The Vogue profile’s Sunday publication marks two months since Munn went public with her diagnosis, revealing to the world that doctors had found luminal B in both of her breasts. The Newsroom alum decided to use her disclosure as a public health initiative, urging others to consult their doctors about their risk for cancer.

The fact that her obstetrician-gynecologist had calculated her risk, she wrote in a social media screed at the time, “saved my life.”

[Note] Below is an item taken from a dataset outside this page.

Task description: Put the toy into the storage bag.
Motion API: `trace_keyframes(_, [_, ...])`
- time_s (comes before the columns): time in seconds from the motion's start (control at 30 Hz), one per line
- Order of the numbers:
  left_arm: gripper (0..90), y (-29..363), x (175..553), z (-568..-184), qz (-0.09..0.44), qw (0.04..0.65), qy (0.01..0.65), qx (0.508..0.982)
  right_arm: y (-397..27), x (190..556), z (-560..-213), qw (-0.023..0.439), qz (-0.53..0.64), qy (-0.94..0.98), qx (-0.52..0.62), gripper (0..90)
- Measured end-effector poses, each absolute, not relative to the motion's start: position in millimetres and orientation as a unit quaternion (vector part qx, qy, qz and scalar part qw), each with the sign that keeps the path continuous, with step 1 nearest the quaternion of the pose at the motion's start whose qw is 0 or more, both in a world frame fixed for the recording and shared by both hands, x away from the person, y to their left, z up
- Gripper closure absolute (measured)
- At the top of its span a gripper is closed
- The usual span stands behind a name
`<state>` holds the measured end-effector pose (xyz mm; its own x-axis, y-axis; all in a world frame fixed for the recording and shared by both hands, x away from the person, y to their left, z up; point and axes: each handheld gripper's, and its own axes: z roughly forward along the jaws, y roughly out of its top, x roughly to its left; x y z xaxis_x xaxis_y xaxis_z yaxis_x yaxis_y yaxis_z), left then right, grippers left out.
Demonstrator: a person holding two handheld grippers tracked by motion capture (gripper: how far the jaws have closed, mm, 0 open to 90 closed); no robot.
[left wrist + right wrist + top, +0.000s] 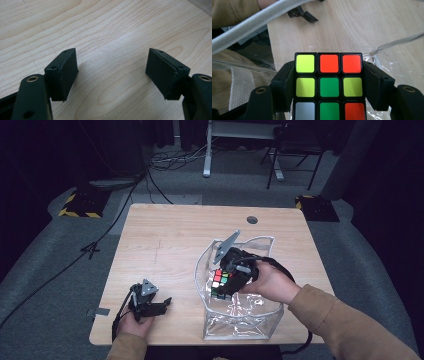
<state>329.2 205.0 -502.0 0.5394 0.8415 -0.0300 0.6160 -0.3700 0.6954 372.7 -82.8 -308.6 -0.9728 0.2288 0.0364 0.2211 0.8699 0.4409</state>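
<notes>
A scrambled colour cube (329,85) with yellow, red, green and white stickers sits between the two black jaws of my right gripper (329,88), which press on its sides. In the high view the right gripper (227,282) holds the cube (221,281) inside the open top of a clear plastic bag (240,320) with a white trim. My left gripper (159,306) rests near the table's front left edge, held in a hand. In the left gripper view its jaws (111,75) stand wide apart over bare wood with nothing between them.
The light wooden table (165,235) has a round cable hole (252,219) at the back right. Beyond it on the grey floor lie cables (165,160), a chair (295,150) and yellow-black striped blocks (80,205).
</notes>
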Motion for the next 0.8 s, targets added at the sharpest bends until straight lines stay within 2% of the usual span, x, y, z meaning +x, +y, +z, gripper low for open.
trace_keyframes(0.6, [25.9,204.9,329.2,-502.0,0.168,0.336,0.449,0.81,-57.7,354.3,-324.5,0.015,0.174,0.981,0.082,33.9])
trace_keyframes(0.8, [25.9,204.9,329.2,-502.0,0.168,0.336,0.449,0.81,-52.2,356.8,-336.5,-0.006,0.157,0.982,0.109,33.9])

Within 10 months of her diagnosis, she’d undergone a double mastectomy and three other procedures: a lymph node dissection, reconstructive breast surgery and a nipple-saving procedure known as nipple delay, all of which she shared with her followers on social media.

“We are very protective of our little life, but I knew from the day she was diagnosed that the risk assessment test her doctor had done open-and-shut saved her life,” Mulaney told Vogue. So, while we like to lead our life privately, I was completely supportive of Olivia sharing her story.”